--- THE DATA Enclosed Below ---

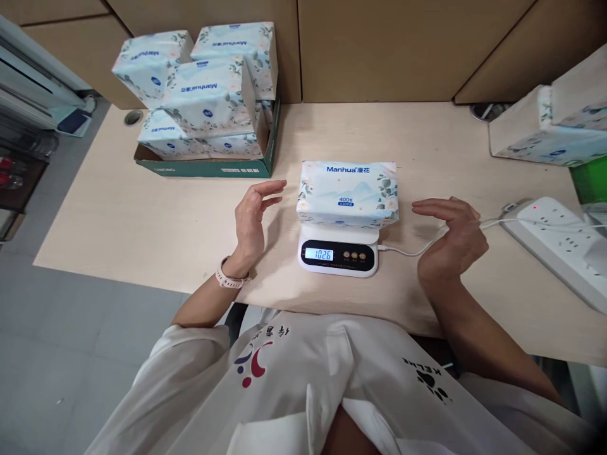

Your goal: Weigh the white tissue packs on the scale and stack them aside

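Note:
A pack of tissues (pixel 348 194) with blue lettering rests on a white digital scale (pixel 308 262) in the middle of the table. The scale's lit display reads what looks like 102.6. To the left of the pack, apart from it, is my left hand (pixel 253 218), fingers stretched out and holding nothing. My right hand (pixel 450 237) hovers to the right of the pack, also apart from it, with its fingers extended and nothing in them. A white cable (pixel 403 253) leaves the scale's right side and passes by my right hand.
Several tissue packs (pixel 211 95) are piled in a green box (pixel 199 169) at the back left. More packs (pixel 526 136) stand at the back right, by a green surface. A white power strip (pixel 559 234) lies on the right. Brown panels (pixel 379 50) border the table's back.

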Motion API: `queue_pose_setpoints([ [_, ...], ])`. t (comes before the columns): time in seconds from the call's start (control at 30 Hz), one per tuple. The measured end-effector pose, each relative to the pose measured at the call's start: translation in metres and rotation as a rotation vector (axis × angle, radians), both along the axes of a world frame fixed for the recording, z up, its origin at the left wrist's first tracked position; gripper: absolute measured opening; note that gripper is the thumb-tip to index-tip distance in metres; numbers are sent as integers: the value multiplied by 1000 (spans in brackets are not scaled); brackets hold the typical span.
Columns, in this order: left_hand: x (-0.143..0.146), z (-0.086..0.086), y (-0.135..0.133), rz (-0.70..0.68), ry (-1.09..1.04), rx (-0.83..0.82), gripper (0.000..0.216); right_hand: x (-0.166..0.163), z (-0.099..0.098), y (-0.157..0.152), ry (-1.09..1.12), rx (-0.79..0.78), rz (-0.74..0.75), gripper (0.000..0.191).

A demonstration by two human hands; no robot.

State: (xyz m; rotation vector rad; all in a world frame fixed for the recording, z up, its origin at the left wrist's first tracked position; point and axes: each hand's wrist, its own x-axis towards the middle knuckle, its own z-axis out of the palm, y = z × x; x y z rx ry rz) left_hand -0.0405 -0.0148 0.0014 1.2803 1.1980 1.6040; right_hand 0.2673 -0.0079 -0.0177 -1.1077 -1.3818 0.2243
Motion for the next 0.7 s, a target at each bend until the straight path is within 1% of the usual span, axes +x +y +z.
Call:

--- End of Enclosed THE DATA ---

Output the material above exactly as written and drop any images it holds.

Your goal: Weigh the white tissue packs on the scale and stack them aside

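Note:
A pack of tissues (pixel 348 194) with blue lettering rests on a white digital scale (pixel 308 262) in the middle of the table. The scale's lit display reads what looks like 102.6. To the left of the pack, apart from it, is my left hand (pixel 253 218), fingers stretched out and holding nothing. My right hand (pixel 450 237) hovers to the right of the pack, also apart from it, with its fingers extended and nothing in them. A white cable (pixel 403 253) leaves the scale's right side and passes by my right hand.
Several tissue packs (pixel 211 95) are piled in a green box (pixel 199 169) at the back left. More packs (pixel 526 136) stand at the back right, by a green surface. A white power strip (pixel 559 234) lies on the right. Brown panels (pixel 379 50) border the table's back.
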
Motion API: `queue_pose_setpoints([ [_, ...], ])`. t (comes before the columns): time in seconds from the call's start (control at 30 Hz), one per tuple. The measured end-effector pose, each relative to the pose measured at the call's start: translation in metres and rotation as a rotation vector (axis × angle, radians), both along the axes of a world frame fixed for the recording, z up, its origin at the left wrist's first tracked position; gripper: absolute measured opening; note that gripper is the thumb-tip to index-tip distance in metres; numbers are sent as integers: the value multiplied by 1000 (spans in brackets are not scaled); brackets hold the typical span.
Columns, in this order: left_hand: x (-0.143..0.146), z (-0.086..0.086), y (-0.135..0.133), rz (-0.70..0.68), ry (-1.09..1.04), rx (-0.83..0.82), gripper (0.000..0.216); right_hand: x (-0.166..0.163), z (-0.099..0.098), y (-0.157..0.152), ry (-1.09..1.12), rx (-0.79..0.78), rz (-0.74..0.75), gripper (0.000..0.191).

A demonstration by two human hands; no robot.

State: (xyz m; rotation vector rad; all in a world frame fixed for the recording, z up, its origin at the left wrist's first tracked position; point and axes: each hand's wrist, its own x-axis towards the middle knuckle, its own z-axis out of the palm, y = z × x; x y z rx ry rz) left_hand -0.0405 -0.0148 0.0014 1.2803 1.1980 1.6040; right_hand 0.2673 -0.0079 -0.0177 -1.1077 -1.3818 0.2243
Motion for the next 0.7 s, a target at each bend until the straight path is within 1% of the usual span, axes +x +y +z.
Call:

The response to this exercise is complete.